The Limina Foundation gave him a mission: travel the Mourntray River aboard the Cestus, investigate what happened to the teams that went silent, find out what waits on Lake Prophyria. He accepted because the alternative was a jail cell and the growing certainty that Shining Fist would eventually break free whether he cooperated or not.
He did not expect to need Nanna’s stories so badly. He did not expect the river to be full of the things she warned him about. He did not expect to find himself standing at crossroads where the veil is thin, handling fetch dolls woven from river rushes and black feathers, watching the fey courts circle each other with the patient hunger of wolves deciding which lamb to take first.
He did not expect to feel, with growing and terrible clarity, that his father’s disappearance, his family’s stories, the black sand in the alley, and the thing bonded to his soul are all connected. That Jonas Starjoe did not vanish on a security contract. That the Ancestral Resonance running through the family blood is not dormant at all, but has been listening, and remembering, and waiting for someone in the line to finally stand close enough to a convergence point for it to wake up.
Jorato is young. He is carrying three deaths, an eidolon he did not ask for, and a family inheritance he is only beginning to understand.
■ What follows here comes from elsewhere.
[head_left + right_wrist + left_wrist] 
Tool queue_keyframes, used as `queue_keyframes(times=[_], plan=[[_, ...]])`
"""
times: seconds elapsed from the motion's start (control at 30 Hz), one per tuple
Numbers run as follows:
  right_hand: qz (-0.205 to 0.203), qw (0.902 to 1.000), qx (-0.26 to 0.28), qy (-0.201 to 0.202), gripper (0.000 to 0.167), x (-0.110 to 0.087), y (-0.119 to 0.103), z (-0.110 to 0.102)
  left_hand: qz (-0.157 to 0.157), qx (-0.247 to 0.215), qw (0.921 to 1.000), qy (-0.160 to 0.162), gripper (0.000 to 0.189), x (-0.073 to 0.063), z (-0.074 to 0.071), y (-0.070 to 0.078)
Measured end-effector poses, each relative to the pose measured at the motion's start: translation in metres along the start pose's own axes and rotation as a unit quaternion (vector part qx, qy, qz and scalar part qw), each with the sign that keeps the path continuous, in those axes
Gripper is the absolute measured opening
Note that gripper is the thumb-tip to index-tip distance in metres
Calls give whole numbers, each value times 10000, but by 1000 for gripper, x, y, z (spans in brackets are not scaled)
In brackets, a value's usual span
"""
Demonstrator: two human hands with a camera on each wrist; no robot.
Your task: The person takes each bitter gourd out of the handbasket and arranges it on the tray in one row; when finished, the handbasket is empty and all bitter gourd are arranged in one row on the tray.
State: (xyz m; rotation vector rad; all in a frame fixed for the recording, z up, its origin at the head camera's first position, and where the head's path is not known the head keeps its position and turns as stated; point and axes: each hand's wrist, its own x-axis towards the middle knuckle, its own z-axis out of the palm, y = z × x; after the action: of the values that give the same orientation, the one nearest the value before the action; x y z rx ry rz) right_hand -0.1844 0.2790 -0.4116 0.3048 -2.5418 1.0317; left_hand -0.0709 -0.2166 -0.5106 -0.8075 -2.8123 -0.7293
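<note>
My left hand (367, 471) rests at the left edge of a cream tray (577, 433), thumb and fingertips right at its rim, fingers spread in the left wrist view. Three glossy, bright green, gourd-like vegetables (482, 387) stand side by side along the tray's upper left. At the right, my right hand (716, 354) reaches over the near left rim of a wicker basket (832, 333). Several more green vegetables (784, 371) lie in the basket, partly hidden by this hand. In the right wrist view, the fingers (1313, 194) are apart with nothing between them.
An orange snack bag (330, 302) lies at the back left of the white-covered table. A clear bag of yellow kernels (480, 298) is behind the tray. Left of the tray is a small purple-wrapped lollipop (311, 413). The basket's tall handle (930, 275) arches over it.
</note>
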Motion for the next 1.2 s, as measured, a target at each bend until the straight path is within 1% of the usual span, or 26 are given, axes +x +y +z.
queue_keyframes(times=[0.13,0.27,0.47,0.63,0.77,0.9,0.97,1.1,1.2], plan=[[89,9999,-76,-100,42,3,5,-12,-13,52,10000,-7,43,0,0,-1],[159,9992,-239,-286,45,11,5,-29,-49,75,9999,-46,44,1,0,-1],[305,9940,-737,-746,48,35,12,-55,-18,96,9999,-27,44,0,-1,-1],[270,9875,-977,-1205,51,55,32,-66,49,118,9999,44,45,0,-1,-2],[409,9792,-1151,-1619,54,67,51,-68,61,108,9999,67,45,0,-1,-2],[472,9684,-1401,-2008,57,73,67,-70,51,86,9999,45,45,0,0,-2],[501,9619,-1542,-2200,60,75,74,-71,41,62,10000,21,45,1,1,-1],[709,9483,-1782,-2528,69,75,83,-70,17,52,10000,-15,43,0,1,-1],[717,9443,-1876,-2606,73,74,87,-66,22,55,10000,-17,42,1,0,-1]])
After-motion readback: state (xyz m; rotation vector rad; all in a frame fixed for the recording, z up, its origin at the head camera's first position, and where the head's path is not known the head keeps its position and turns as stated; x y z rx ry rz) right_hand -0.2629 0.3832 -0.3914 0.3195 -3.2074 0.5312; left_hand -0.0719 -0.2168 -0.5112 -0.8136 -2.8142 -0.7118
He fights because the alternative is standing still while the world collapses around him, and Nanna’s stories always made it clear what happens to people who stand still when the river rises.
“The river has hunger,” Nanna said. “Not for your body. For you. For what makes you you.”
Jorato intends to keep what makes him him. Shining Fist intends to help, in its own alien, loyal, not-quite-human way. And Nanna’s stories, told in a kitchen that smelled of bread and herbs and the honest weight of a woman who had survived Ustalav by knowing which warnings to take seriously, will keep arriving exactly when they are needed most.
Not because she is speaking to him. Because he finally learned to listen.